Still, the Fed’s statement included language noting that the FOMC still sees the need for “continued target range increases.” Market participants had hoped for some softening of the phrase, but the statement, unanimously approved, kept it intact.
The statement changed a part by describing what will determine the future political path.
Officials said they would determine the “magnitude” of future rate increases based on factors such as the effects of rate hikes so far, the lags in which policy has an impact and changing conditions. finance and economy. Previously, the statement said it would use these factors to determine the “pace” of future increases, a possible nod that the committee sees an end to the increases somewhere, or at least a continuation of smaller moves ahead.
In 2022, the Fed approved four consecutive moves of 0.75 percentage points before moving to a smaller increase of 0.5 percentage points in December. In recent public statements, several officials said they believed the central bank could at least reduce the magnitude of the hikes, without signaling when they might end.
As it raised its benchmark rate, the committee called economic growth “modest”, while noting only that unemployment “remained low”. The latest labor market assessment omitted previous language that employment gains have been “robust”.
Otherwise, the statement remained intact from previous messages as the Fed continues its efforts to stop inflation.
The Fed resolutely focused on inflation
Fed policy is thought to work with a lag – when the central bank raises rates, it takes time for the economy to adjust to tighter controls on the currency.
This particular cycle of inflation started because of Covid-related factors such as clogged supply chains and increasing demand for goods versus services. The war in Ukraine has aggravated rising gas prices, while unprecedented fiscal and monetary stimulus has fueled rising costs for a variety of goods and services.
Food prices have increased by more than 10% over the past year. Prices for eggs alone have soared 60%, butter more than 31% and lettuce 25%, according to Labor Department data through December. Gasoline prices fell toward the end of 2022 but have been rising in recent days, hitting $3.50 a gallon nationwide for an increase of about 30 cents over the past month, according to AAA.

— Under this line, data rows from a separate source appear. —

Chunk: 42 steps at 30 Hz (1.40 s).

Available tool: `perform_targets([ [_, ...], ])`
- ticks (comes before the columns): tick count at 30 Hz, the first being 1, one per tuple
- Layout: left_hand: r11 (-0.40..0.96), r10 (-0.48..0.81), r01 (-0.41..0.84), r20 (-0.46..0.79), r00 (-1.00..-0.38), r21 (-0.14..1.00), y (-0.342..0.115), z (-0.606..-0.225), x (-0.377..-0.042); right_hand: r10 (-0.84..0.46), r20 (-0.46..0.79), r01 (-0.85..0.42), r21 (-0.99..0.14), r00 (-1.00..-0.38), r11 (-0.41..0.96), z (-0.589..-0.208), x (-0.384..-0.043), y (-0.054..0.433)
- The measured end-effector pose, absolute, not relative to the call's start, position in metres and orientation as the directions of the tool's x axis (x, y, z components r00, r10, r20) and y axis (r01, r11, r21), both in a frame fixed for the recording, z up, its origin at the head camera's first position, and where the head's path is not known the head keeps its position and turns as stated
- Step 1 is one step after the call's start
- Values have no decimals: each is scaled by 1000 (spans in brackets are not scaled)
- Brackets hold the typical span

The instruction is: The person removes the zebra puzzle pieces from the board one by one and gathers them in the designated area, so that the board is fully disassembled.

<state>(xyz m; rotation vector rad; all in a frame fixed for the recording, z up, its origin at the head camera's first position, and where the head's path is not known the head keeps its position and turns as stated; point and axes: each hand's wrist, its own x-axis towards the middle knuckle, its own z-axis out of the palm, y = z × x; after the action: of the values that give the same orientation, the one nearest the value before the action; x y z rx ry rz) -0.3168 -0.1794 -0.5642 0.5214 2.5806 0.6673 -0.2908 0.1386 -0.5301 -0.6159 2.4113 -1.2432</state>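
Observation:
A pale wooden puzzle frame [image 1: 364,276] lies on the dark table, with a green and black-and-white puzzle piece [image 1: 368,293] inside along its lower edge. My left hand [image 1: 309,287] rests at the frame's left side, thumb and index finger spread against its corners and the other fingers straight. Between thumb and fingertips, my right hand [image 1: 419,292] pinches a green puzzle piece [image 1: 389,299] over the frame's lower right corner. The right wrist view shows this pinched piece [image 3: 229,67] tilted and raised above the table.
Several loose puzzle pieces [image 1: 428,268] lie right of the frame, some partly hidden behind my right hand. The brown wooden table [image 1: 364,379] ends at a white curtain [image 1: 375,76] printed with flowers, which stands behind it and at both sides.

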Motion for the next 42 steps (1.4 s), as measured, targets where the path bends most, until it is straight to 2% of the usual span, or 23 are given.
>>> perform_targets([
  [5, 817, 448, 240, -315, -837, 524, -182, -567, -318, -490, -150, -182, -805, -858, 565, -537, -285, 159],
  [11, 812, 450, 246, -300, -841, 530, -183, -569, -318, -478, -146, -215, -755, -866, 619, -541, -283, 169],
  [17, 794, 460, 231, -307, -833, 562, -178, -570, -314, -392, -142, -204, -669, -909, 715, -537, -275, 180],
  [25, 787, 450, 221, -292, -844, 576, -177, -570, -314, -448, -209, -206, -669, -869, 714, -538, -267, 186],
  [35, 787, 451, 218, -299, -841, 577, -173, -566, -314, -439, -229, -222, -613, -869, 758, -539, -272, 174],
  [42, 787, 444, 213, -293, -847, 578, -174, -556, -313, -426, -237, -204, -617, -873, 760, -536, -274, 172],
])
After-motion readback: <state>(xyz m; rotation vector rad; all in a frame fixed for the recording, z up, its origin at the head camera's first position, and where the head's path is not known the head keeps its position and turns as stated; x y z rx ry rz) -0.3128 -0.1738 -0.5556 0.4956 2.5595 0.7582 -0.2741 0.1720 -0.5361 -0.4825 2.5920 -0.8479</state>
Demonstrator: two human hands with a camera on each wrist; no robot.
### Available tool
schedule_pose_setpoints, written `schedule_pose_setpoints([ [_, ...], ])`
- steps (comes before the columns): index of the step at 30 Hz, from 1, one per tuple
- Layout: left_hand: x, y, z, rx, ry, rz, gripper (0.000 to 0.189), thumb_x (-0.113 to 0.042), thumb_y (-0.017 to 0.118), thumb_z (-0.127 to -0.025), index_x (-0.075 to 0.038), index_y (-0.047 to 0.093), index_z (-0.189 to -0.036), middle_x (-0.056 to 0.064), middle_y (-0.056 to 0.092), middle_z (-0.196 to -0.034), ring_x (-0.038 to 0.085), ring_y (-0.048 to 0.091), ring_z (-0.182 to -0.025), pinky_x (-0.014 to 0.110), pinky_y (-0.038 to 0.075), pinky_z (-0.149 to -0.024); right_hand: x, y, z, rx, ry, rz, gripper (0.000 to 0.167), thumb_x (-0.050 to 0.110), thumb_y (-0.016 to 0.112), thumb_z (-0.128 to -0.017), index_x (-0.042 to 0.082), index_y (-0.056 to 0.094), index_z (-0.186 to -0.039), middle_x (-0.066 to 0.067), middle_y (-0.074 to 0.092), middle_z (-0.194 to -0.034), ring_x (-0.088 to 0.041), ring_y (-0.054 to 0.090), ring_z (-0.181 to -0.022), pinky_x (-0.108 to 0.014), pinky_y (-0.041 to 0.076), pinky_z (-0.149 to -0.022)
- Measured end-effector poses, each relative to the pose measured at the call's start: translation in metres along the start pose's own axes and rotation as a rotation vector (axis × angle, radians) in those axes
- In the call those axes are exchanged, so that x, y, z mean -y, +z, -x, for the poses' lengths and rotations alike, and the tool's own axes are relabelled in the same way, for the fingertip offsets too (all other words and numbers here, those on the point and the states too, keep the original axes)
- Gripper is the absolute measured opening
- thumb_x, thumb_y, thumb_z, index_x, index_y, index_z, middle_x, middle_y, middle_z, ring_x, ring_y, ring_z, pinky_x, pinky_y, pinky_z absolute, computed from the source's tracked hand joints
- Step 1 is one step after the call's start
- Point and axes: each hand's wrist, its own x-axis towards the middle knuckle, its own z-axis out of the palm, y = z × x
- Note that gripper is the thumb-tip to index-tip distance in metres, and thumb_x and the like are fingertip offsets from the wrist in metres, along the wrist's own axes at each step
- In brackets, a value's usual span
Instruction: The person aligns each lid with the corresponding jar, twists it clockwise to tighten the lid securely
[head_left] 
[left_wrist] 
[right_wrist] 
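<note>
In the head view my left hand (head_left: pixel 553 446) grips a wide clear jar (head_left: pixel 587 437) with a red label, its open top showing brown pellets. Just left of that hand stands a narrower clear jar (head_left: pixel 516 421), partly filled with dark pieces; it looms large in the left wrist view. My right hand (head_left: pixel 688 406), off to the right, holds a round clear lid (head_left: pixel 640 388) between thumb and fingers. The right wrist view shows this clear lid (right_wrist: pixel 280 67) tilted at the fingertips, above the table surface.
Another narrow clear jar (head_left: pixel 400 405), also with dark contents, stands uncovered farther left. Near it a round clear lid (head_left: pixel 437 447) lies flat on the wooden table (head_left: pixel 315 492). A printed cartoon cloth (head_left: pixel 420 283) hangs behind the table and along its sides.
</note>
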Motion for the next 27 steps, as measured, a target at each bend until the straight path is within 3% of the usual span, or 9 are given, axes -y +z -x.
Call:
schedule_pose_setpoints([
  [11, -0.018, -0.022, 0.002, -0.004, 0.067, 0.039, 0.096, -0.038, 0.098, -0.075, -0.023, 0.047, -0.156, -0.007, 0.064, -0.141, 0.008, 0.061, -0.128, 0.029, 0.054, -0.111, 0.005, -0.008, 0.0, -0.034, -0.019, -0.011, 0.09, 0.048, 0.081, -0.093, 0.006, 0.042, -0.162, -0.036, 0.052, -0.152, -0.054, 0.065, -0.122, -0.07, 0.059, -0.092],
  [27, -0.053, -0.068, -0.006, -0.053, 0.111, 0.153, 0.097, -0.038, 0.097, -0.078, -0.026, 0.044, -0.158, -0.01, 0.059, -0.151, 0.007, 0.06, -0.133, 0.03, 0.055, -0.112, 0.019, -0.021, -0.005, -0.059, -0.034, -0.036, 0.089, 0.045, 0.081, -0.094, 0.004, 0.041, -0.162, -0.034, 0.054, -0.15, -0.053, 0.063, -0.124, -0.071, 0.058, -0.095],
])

Fed officials remained committed to tackling inflation, although they said recent numbers show pressures may be easing. The consumer price index fell 0.1% in December on a monthly basis and rose 6.5% from a year ago – down from a peak of 9% in the last summer, but still well above the point where the Fed feels comfortable.
Fed purchase of bonds
Along with the rate hikes, the Fed reduced holdings in its bond portfolio. This has resulted in a reduction of about $445 billion since June, as the Fed has targeted a capped level of $95 billion in maturing bonds that it allows to be withdrawn each month rather than reinvested.
The balance sheet reduction was the equivalent of about 2 percentage points in additional rate hikes, according to the San Francisco Fed. The balance sheet is still over $8.4 trillion.
Markets are watching where the Fed will finally end the hikes.
Responding to a question from CNBC’s Steve Liesman, Powell said it was “possible” for the funds rate to stay below 5%. But he also said the Fed was unlikely to cut rates this year unless inflation fell faster.